A former inmate at Perth Prison is waiting to hear if he will receive £2,500 compensation from prison authorities after claiming he was forced to inhabit a cramped cell with a smoker.
If successful in his action, Craig Guild, 35, of Dundee, could set a precedent for similar claims from former prisoners across Scotland.
Mr Guild contacted The Courier following a report released by David Strang, HM chief inspector of prisons for Scotland, in which he raised concerns over overcrowding in ‘B’ Hall at the Victorian-era Perth Prison.
Mr Guild said he believed he was the first person who has served time in Perth Prison to issue such a claim to the Scottish Prison Service (SPS).
He claims he should receive around £2,500 after being placed in a “cramped” single cell along with a smoker, despite prison staff knowing he was a non-smoker.

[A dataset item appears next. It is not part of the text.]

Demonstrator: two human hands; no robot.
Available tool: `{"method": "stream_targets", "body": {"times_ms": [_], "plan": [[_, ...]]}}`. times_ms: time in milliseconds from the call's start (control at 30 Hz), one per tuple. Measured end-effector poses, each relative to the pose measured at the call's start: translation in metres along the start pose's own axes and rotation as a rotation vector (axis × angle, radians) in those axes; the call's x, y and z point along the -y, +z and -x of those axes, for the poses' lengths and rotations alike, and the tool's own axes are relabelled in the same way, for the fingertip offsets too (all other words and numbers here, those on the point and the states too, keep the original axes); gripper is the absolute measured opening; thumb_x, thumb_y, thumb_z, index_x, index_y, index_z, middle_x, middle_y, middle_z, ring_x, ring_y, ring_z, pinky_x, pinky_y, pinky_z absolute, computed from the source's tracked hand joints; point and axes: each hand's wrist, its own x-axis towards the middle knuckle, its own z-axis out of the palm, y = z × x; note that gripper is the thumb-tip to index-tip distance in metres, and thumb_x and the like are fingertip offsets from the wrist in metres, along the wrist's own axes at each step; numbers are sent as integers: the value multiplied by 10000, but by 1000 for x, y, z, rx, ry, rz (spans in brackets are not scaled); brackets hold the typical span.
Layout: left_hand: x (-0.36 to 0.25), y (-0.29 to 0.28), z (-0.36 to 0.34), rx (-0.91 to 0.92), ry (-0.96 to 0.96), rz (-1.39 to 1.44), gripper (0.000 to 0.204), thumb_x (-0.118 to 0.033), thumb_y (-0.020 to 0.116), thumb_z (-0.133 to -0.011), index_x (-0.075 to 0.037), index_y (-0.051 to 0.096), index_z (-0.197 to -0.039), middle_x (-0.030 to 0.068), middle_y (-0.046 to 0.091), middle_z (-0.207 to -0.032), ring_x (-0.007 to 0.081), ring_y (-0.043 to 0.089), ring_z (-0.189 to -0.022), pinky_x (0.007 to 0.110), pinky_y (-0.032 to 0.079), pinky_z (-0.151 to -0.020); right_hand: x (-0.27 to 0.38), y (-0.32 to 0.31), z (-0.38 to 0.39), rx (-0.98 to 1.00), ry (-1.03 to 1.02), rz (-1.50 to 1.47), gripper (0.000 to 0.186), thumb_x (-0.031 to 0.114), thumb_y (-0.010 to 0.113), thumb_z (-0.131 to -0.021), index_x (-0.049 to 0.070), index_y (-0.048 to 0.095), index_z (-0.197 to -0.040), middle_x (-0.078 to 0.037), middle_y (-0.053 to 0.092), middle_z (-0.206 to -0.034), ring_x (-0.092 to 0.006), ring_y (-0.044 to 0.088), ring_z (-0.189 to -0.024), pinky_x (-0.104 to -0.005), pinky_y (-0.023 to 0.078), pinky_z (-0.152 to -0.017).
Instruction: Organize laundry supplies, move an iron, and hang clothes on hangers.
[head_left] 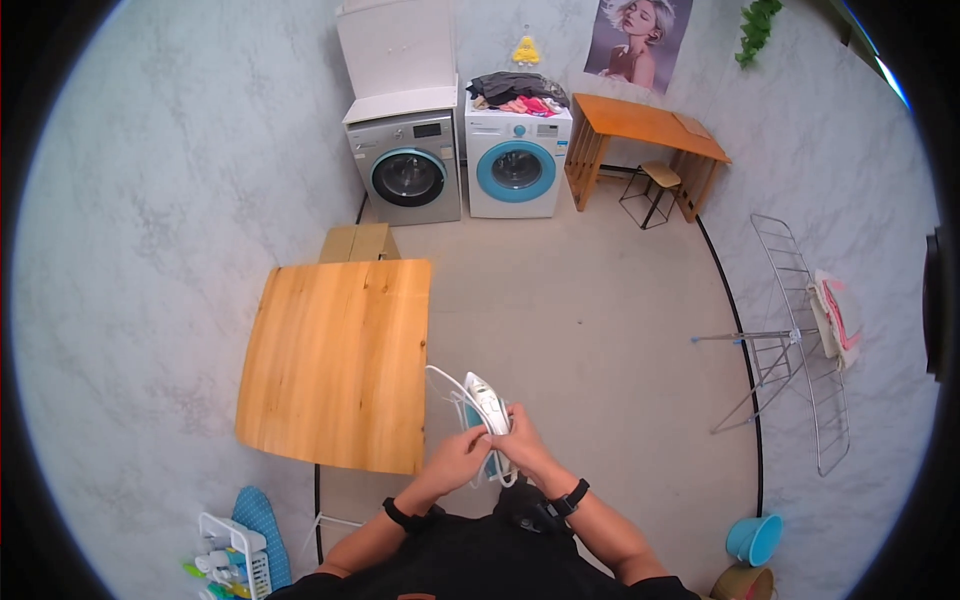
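A white steam iron (484, 398) with teal parts is held in front of my body, its pointed end facing away from me. My right hand (522, 444) is closed around its right side. Pressed against the other side, my left hand (457, 461) has its fingers pinched on the white power cord (447, 376). The cord loops out to the left of the iron, near the table's right edge, and hangs below my hands. My thumbs come close together over the iron, and part of its body is hidden behind my fingers.
A wooden table (335, 365) stands at my left, with a cardboard box (358, 242) behind it. Two washing machines (515, 190), a desk (650, 128) and a stool (660, 174) are far off. At right are a drying rack (797, 336) and buckets (754, 540); a blue ironing board (262, 525) leans lower left.
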Motion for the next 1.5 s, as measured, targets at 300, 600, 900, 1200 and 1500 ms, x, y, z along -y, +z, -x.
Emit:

The Dundee man is considering taking civil action through his solicitor who works for Tayside-based legal firm Thorntons against the SPS after speaking to a fellow former inmate who claimed he was given compensation for human rights breaches when he left prison.

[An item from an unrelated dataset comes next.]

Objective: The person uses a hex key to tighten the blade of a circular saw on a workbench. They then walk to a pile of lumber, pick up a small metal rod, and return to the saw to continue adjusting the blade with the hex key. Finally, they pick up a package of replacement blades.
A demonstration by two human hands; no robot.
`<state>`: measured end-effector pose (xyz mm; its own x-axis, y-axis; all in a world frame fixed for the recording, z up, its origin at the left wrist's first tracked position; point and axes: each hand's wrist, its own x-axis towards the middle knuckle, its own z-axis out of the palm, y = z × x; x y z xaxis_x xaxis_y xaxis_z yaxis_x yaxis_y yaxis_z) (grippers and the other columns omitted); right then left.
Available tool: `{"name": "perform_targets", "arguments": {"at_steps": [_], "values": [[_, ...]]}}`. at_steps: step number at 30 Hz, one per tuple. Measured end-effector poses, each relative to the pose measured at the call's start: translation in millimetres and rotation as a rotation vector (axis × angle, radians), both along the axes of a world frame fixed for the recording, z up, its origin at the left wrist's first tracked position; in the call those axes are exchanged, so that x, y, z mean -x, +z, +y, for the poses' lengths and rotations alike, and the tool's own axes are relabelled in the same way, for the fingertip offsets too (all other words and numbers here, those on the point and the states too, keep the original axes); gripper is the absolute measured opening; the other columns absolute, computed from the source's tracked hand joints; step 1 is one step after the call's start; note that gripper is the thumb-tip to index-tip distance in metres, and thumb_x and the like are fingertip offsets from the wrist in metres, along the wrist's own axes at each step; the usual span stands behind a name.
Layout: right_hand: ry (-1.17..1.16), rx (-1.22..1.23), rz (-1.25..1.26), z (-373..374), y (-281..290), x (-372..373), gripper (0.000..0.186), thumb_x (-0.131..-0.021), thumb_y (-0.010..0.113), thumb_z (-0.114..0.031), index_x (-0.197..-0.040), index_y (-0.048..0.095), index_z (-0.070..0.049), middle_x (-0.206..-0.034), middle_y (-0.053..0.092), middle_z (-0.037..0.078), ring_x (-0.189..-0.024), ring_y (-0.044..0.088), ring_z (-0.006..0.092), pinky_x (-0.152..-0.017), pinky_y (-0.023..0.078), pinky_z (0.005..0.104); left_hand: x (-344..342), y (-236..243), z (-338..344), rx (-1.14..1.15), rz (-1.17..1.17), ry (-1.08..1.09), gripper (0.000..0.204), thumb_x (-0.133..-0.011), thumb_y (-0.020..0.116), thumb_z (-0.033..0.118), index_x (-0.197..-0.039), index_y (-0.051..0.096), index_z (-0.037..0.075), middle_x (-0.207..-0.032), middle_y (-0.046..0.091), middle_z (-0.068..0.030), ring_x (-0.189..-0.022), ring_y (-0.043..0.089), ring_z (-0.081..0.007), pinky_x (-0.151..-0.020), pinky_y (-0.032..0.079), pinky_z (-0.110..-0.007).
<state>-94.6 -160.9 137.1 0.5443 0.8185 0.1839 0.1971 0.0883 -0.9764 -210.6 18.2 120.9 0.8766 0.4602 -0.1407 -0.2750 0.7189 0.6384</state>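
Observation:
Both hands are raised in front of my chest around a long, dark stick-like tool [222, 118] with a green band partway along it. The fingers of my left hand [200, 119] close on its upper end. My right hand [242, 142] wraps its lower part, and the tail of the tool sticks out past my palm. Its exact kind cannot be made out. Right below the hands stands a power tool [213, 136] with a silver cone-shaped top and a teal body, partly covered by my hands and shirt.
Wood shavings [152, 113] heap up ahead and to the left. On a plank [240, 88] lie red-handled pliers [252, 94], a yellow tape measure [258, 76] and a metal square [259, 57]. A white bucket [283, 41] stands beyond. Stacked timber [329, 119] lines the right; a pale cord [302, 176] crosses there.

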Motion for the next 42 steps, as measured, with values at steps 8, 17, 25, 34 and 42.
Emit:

Mr Guild was an inmate at Perth Prison from March 17 to August 1, 2014, when he served a sentence for theft and breach of bail conditions.
“It was really cramped in ‘B’ Hall,” he told The Courier.

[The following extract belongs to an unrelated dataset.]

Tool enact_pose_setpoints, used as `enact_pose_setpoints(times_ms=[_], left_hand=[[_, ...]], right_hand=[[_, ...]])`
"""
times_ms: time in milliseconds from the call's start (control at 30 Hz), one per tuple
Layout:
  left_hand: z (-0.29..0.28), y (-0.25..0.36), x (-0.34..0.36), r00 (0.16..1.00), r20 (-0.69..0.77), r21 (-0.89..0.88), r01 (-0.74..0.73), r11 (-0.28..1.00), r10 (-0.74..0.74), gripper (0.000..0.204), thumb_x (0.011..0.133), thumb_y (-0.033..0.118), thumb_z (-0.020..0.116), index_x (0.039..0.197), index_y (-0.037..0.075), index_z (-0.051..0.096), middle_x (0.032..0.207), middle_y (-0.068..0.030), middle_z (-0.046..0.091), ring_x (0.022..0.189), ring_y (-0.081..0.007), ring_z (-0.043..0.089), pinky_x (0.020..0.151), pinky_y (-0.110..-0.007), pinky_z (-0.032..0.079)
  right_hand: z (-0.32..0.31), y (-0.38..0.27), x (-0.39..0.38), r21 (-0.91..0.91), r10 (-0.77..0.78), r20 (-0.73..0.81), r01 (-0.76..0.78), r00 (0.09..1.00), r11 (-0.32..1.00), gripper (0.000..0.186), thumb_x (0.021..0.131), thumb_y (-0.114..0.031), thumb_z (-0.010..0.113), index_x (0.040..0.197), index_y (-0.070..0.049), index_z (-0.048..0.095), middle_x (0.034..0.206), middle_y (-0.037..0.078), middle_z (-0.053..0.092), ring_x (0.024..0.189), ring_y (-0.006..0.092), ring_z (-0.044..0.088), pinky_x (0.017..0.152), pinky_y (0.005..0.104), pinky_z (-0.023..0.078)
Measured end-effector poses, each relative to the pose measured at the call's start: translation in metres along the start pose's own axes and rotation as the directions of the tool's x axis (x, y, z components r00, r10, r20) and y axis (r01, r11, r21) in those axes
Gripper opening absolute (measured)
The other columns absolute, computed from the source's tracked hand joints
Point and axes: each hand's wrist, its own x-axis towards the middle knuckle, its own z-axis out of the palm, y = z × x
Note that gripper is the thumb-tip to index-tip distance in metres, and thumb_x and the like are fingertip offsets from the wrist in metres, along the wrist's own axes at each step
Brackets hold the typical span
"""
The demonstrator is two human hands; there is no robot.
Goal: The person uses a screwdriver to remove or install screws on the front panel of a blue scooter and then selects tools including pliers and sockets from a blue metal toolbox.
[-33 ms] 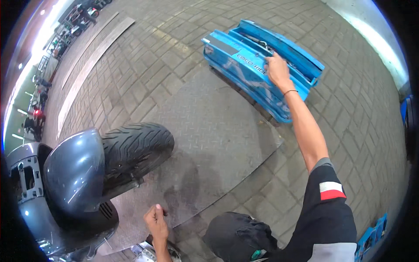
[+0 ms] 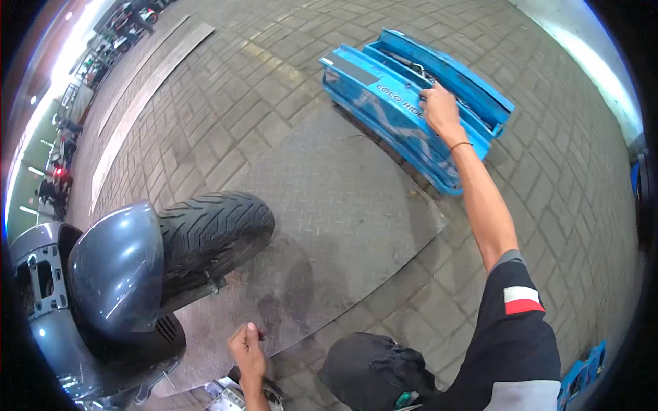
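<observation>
An open blue metal toolbox [image 2: 370, 99] stands at the upper right on a steel plate [image 2: 322, 198], with tools [image 2: 418, 68] in its tray. My right hand [image 2: 442, 113] reaches onto the toolbox, fingers curled at its middle compartments; what they grip is too small to make out. Low in the frame my left hand [image 2: 247, 349] is loosely closed, thumb up, beside the plate's lower edge; whatever it may hold is hidden. A grey scooter's front fender [image 2: 113, 267] and black tyre [image 2: 212, 229] fill the lower left, left of my left hand.
Dark fabric [image 2: 370, 370] fills the bottom middle. Blue metal pieces [image 2: 582, 370] lie at the lower right, and a pale wall [image 2: 562, 20] curves along the right. Long boards [image 2: 151, 92] lie on the paving, with parked two-wheelers [image 2: 58, 171] and a person [image 2: 127, 20] farther left.
My right hand and the toolbox sit very slightly farther right in the frame. Otherwise the scene is nearly the same.
</observation>
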Motion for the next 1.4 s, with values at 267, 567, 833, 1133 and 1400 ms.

“We had to eat our meals in our cells and were basically sitting on top of each other.
“I believe that having two people in the one single cell breaches human rights.
“I also had to contend with being in a cell with a smoker, when prison staff clearly knew I was a non-smoker.”
Mr Guild believes his case could lead to a landmark ruling.
“I believe I am the first former inmate within Perth Prison to apply for the money but I’m still waiting on a payment from the prison service,” he added.
In his report on Perth Prison, which was issued last Friday, Mr Strang said: “Some cells designed as single cell accommodation were regularly occupied by two people and were extremely cramped with insufficient room to move around in.”
A spokesperson for the SPS said: “We do not comment on individual prisoners.
“We have not paid any money in relation to such claims.”
Meanwhile, a spokeswoman for Thorntons said: “In line with client confidentiality we are unable to comment any further on Mr Guild’s case at this time.”
In 2011, judges at the Court of Session decided to allow appeals by prisoners in actions against Scottish Ministers for damages for having to ‘slop out.’